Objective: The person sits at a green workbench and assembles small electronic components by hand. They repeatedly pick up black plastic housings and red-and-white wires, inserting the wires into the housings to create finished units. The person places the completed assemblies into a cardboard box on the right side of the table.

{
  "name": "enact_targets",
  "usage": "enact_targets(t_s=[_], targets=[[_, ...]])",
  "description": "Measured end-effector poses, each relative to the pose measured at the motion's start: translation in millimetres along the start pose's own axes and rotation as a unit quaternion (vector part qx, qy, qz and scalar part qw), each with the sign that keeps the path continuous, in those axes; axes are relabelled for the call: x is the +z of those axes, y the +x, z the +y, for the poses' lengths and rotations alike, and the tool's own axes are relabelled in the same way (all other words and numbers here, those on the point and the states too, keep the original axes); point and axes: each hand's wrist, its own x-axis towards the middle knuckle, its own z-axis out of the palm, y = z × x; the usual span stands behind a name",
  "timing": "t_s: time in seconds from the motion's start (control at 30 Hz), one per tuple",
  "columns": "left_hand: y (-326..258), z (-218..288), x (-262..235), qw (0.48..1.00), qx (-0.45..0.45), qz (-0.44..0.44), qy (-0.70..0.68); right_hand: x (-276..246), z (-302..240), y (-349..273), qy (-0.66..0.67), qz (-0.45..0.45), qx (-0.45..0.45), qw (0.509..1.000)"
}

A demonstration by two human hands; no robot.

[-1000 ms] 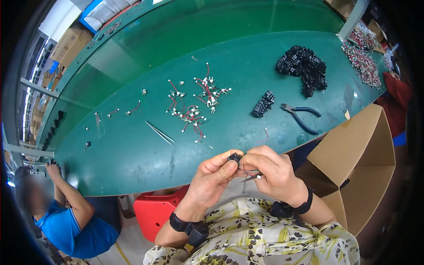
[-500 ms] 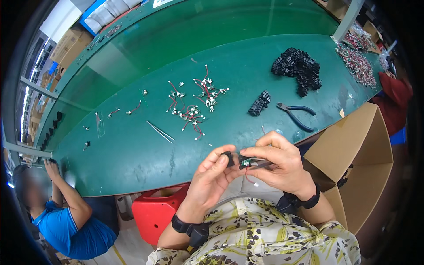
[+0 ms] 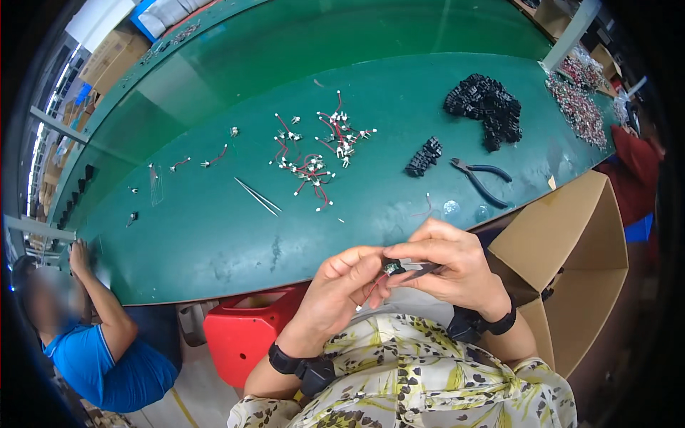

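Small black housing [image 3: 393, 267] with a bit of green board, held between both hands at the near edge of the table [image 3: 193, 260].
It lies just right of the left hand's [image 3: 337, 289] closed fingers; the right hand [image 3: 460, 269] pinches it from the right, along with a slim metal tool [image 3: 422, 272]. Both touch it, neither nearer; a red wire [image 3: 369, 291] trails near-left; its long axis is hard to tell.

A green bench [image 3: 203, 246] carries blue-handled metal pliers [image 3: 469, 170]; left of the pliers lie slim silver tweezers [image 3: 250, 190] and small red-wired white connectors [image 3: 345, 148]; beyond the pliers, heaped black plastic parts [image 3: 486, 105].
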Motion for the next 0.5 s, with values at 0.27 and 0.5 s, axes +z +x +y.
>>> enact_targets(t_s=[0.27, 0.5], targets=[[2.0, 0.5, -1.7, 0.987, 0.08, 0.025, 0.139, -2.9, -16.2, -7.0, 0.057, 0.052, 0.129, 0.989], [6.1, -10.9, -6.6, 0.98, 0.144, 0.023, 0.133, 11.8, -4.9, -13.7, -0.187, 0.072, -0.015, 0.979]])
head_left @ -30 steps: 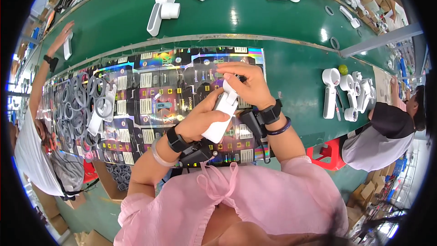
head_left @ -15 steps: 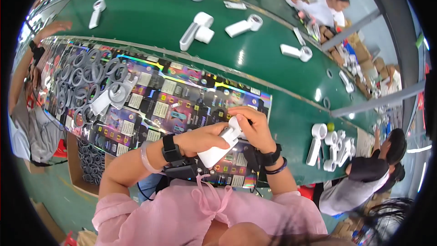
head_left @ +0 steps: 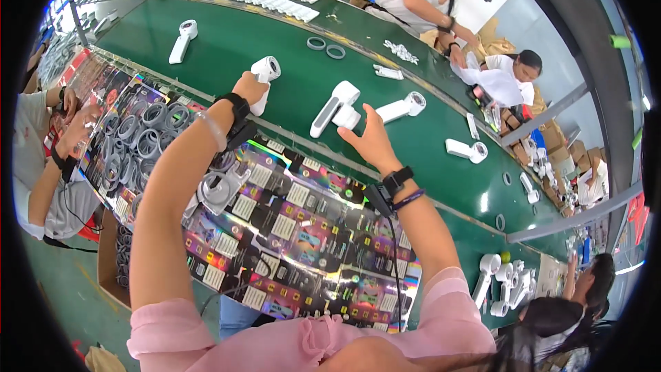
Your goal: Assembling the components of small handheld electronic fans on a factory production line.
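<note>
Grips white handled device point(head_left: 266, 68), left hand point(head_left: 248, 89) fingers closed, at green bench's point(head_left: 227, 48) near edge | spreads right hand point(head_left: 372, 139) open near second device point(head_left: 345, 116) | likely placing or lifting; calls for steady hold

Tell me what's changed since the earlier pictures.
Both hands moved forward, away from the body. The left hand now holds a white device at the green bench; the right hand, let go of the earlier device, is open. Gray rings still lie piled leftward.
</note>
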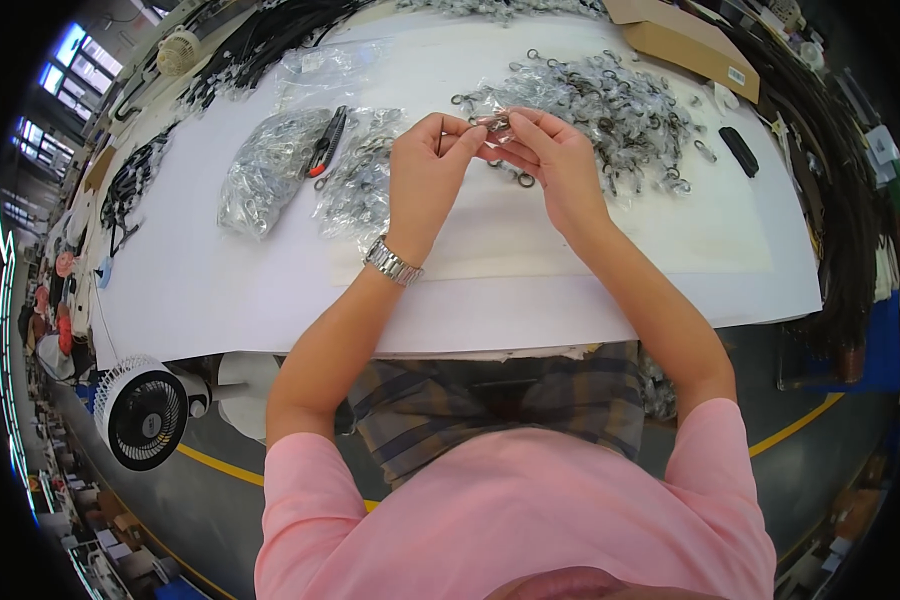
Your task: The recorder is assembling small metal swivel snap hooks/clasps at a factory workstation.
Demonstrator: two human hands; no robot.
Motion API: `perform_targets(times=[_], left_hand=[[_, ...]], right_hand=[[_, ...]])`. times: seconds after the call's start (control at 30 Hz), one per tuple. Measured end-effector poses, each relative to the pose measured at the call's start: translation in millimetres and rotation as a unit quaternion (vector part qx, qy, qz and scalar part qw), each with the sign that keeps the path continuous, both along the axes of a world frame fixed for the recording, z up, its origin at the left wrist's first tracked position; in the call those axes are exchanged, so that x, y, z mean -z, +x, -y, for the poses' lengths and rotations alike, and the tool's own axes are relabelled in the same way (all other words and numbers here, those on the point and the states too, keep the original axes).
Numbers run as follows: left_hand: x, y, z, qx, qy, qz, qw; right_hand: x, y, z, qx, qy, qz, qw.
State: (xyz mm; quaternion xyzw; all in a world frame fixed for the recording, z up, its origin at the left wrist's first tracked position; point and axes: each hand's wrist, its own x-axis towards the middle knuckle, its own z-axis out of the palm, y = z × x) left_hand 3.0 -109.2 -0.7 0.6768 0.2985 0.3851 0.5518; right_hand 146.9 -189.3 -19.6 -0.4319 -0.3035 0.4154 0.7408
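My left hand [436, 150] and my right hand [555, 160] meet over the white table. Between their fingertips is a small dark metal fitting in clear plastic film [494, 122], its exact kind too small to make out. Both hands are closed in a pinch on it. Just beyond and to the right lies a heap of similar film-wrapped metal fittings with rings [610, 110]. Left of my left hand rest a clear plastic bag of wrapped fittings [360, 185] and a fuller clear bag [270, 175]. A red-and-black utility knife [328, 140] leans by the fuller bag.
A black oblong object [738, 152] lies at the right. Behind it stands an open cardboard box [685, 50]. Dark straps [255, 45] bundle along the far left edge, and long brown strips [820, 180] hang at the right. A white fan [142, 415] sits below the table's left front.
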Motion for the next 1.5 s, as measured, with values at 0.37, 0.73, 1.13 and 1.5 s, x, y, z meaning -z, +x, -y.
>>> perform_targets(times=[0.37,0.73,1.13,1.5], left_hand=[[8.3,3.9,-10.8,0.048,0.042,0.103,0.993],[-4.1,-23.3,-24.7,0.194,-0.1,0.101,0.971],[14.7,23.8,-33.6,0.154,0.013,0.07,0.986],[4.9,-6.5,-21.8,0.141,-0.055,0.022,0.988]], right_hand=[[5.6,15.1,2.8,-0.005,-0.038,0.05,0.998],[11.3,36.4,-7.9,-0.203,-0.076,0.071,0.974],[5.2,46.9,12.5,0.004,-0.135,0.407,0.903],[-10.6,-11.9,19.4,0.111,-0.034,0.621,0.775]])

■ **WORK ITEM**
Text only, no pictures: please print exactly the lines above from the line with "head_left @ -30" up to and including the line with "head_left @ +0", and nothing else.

■ **SOLUTION FOR THIS TASK**
head_left @ -30 steps: 
head_left @ -15 steps: 
head_left @ +0 steps: 

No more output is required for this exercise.